E-learning reinforcement activities are interactive learning exercises in various formats — grouping, question-answer, fill-in-the-blank, true/false, or gamified games — designed to test and consolidate learner knowledge during the course, not just at the end.
Unlike a final test, which covers all the content of a module or complete course, each reinforcement activity focuses on a specific concept: the key element the learner needs to internalize before continuing. This makes them intelligent checkpoints that improve both retention and learner engagement throughout the learning journey.
The science of learning supports their use. According to Ebbinghaus’s forgetting curve, without active review we can forget the majority of what we’ve learned within the first 24–48 hours. Reinforcement activities act as that review: by forcing learners to actively retrieve information (active recall), neural connections are strengthened and long-term retention improves. Studies in cognitive psychology, such as those by Roediger and Karpicke (2006), show that actively retrieving information produces up to twice the retention compared to simply re-reading the same content.
We can include reinforcement activities at three moments within an e-learning course:
If your course aims to start from each learner’s actual level, diagnostic activities are the first step. Placed at the beginning of the course or a module, they help identify which concepts participants already master and which need more depth. The most common formats for this purpose are multiple-choice questionnaires and true/false exercises, which provide quick and clear measurement. In employee training activities, this type of prior diagnosis is especially valuable for personalizing learning paths in teams with heterogeneous skill levels.

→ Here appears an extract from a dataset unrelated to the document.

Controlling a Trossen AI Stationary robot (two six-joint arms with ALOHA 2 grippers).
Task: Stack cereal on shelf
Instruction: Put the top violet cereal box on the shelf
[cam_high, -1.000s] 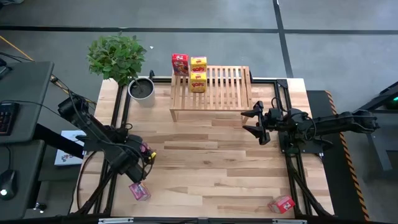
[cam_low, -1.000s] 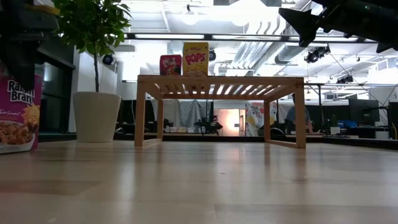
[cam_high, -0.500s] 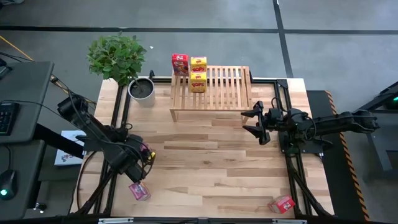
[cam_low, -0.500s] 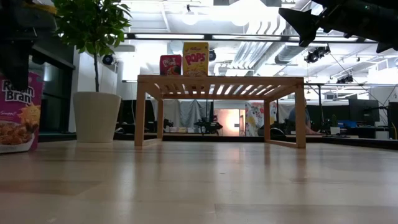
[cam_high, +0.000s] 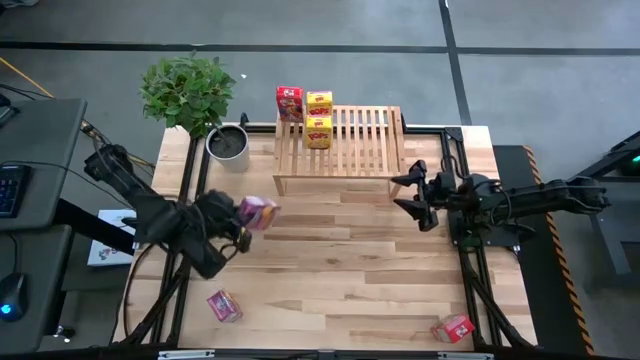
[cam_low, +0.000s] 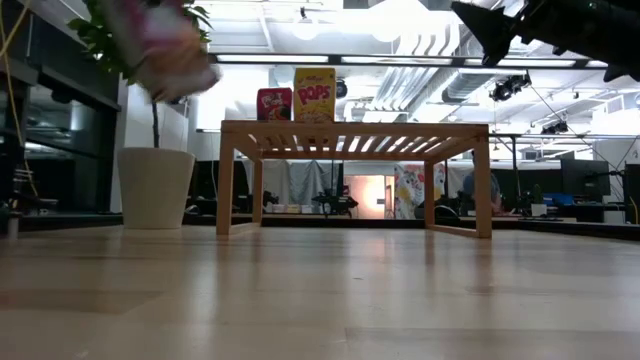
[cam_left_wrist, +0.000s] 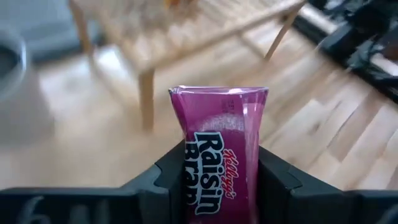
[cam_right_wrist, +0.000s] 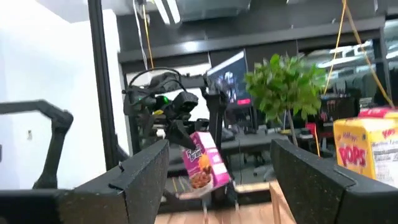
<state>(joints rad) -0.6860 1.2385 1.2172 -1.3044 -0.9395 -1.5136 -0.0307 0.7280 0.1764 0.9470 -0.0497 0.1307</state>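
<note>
My left gripper is shut on a pink Raisin Bran cereal box, held in the air over the table's left half, short of the shelf. The slatted shelf carries a red box and two yellow boxes at its far left end. A second pink box lies on the table near the front left. A red box lies at the front right. My right gripper hovers open by the shelf's near right corner, touching nothing. My left gripper pinches the pink box between its two fingers, one on each of two opposite sides. The right wrist view shows the grip at the box's upper end, coming from above. The box hangs tilted below the fingers, clear of the table.
A potted plant in a white pot stands at the table's far left corner, beside the shelf's left end. The shelf's right part is bare slats. Black frame rails run along the table's left and right sides.
My left gripper has risen and gone toward the shelf with the pink box. The box stood upright on the table a second ago and now hangs tilted, lifted clear. The other pink box has stayed at the front left.
</note>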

If the course objective is to change behaviors or break incorrect prior learning, true/false activities are particularly effective. By presenting the learner with a statement they believe to be true — but which the course will challenge — a cognitive tension is created that increases attention and predisposes toward change. This technique works very well in compliance, safety, or cultural change training, where myths and resistance are the main obstacles to learning.
Branching scenarios are also a very powerful option for this objective: the learner makes a decision and sees the consequences, allowing them to learn from mistakes in a safe environment.
Especially in long courses, continuous theory generates cognitive fatigue and reduces concentration. Replacing — or complementing — dense content blocks with interactive activities keeps the learner active and prevents superficial text scanning. This is the essence of active learning: instead of reading a definition and moving on, the learner must apply it, classify it, or relate it before continuing.
Combining activities with other resources such as e-learning video further enhances this effect: a short explanatory video followed by a comprehension activity is one of the combinations with the greatest impact on retention, according to research on multimedia instruction (Mayer, 2009).
Not all activities work equally well for every objective. This table helps you choose the right format based on what you want to achieve at each point in the course:
| Activity type | Pedagogical objective | When to use it |
|---|---|---|
| True / False | Challenge beliefs or prior habits | At the start of the module or before presenting theory |
| Fill in the blanks | Fix vocabulary and key concepts | Immediately after explaining the concept |
| Group / Classify | Understand relationships and categories | After sections covering several related concepts |
| Question-answer | Verify general comprehension | As a block wrap-up or mid-course checkpoint |
| Games (Rosco, Trivial…) | Consolidate and motivate through gamification | At the end of a module or as a final review activity |
In addition to classic interactive exercises, isEazy Author includes a selection of games you can use directly as gamified reinforcement activities within your courses. They are especially useful for review modules, section wrap-ups, or as a dynamic alternative to a conventional test:
All these games allow you to customize the available time, hints, and difficulty level. Tip: combine games with other resources like a video prior to the activity to create a complete and memorable learning experience.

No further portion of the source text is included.